The result is, I think (and others have been saying), an academic work with a real popular edge to it. Or else a popular work with real academic value. It tells the story of 500 or so years of published news in Britain with an immediacy that makes the news of yesterday as immediate and important to us as the news of today. Or so we hope. We had some worry, in constructing both exhibition and book, about the intellectual validity of bringing together news stories on ostensibly the same theme over five centuries. But every time the writers were able to prove the point. In the section on Disaster, for example (written by historian Joad Raymond), what are the actual links between the Great Fire of London or the Lisbon earthquake of 1755, viewed at the time in terms of religious judgment, and Aberfan or Grenfell Tower, when the faults we understand are human? Raymond, and all other contributors faced with the same task, identifies the underlying threads (based on our hopes, fears and narrative expectations) that make yesterday’s news still news for us today.

We were indeed fortunate with our eighteen writers, who aside from anything else had to work to a very tight deadline (initial invitations went out in April 2020; we had almost all corrected text in by January 2021). Only one invitee turned us down; only one was dropped after disagreement. Our contributors included academics, like Jackie Harrison, from the University of Sheffield: Tony Harcup (Suppression), Adrian Bingham (Partisan Press) and James Whitworth (Satire); an MP-turned journalist, Matthew Parris, close eye-witness to the fall of Margaret Thatcher (Power); journalists-turned-lecturers George Brock (Scandal), David Dunkley Gyimah (Language) and the versatile Kurt Barling (Alternative Facts, Image, and Public Interest); esteemed newspaper historian Laurel Brake (Crossing the Line); and film historian Linda Kaye linking Covid-19 to past public information campaigns (Persuasion).
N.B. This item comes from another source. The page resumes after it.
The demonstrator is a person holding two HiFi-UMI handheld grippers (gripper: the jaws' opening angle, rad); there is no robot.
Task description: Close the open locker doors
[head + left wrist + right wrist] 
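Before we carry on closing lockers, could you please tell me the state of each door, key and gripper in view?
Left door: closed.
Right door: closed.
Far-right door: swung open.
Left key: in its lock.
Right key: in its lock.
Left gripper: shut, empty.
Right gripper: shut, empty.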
The exhibition’s curators contributed in like manner: Maddy Smith journeying from witchcraft trials to Jack the Ripper (Crime and Sensationalism); Tamara Tubb bringing together Lord Byron, the Rolling Stones, and the story that could sum up our times, Coleen Rooney vs. Rebekah Vardy (Celebrity); while I took on the ‘boy on the hospital floor’ story from the 2019 General Election (Verification) and a bold coming together of 19th-century Black boxers, the 2012 Paralympic Games, the Moon landing and the title sequence from Cheers (Celebration). Beth Gaskell graced us with thirteen short biographies of notable news figures, ranging from William Hone (look him up) to Greta Thunberg. Interspersed between the main chapters, these ‘News Breaker’ interludes have been one of the book’s most popular features.

There is also an introduction from news broadcaster Samira Ahmed (who chaired the exhibition’s advisory board) and Jo Fox, Dean of the School of Advanced Study, supplying a thoughtful afterword on the future of news.

Oh, also a guide to the British Library’s news collections, and a timeline marking over 500 years of British news production and allied areas, from first printing press in Fleet Street (1500) to Twitter suspending the account of Donald Trump (2021).

And all this for £25.

News is horrifying, exciting, boring, uplifting, depressing, exhilarating, infuriating, essential, the crazy mirror in which we view our worlds and hope to understand them. Why not read all about it?